Last week, The Observer published an article explaining the budget crisis that Hastings Council is facing. Coupled with huge cuts to government grants, we’ve had big additional costs, including the new waste contract and escalating homelessness, leaving us with a gap in a £15m budget of over £3m. There’s not much cheer in that. But this week, I want to concentrate on the positives – what the council can and will still be doing.
These big cuts to our mainstream budget mean that many services, over the last nine years, have been hugely reduced or discontinued. So Hastings Council has turned its attention instead to services and initiatives that can be funded from external grants, or projects that are self-financing.

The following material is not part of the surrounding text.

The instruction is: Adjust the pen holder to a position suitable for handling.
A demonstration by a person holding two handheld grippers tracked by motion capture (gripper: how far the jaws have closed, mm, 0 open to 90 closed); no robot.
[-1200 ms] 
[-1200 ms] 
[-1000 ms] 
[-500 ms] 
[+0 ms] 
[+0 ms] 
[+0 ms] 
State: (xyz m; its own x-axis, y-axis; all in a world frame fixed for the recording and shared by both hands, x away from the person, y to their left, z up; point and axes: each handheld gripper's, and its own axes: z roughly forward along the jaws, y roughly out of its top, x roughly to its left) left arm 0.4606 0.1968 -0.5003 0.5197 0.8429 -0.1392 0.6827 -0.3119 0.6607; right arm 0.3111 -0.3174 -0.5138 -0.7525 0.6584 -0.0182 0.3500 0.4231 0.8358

During 2018, the council secured an extra £6.7m through competitive applications to external grant funds. Most of this was from the EU, about half of it from our successful bid to the Community-Led Local Development Programme, to fund employment and community development projects in the most deprived parts of Hastings and Bexhill. These projects are currently being commissioned, and will commence during the coming year. Our Fisheries Local Action Group EU funding has provided over a million pounds for projects to benefit the local fishery, the Coastal Communities UK government fund provided business start-up units in Rock House and improvements to the seafront (some still to be installed), and new funding from the EU ‘Desti-Smart’ programme will pay for research and development for sustainable transport systems, including the long-awaited ‘minitram’ along the seafront.
Our successful bid to a government fund to help reduce rough sleeping means we’re developing a ‘housing first’ initiative for rough sleepers, getting them into temporary accommodation where their needs can be assessed and intensive support provided. Six rough sleepers have already been provided with temporary accommodation and assessment, with two of them now in permanent homes.
And we’re putting more bids in of course, including funds to boost creative and cultural activities, and a major new government fund to improve town centres.
As well as these external funds, there are self-funding schemes we’ve embarked on. The biggest of these is the private sector housing licensing scheme, which has led to big improvements in the standards of private rented housing. Over 7,000 private rented homes have now been licensed, with increasing numbers of successful prosecutions carried out against recalcitrant landlords.
There are redevelopment schemes in the pipeline too, which can be funded from income generated or homes sold. These include our 2018 manifesto commitments to the redevelop of West Marina for mixed housing and leisure use, and the White Rock and Bohemia area project to provide a new leisure centre, new performance venue, new pleasure gardens, and housing.
We’ll also be revising our local plan. This is something we have to do, but will be linked to producing an ‘Area Action Plan’ for White Rock and the Town Centre, as well as delivering our commitment to tackle climate change by identifying new sites for sustainable energy generation and introducing new planning policies to require more stringent standards for energy efficiency in new homes.
And there’s much more - so it’s not all bad news. These are challenging times, but we’ll keep up our record of winning extra funds for Hastings, and using whatever methods we can to continue to regenerate our borough, help those in the greatest need, and boost the local economy.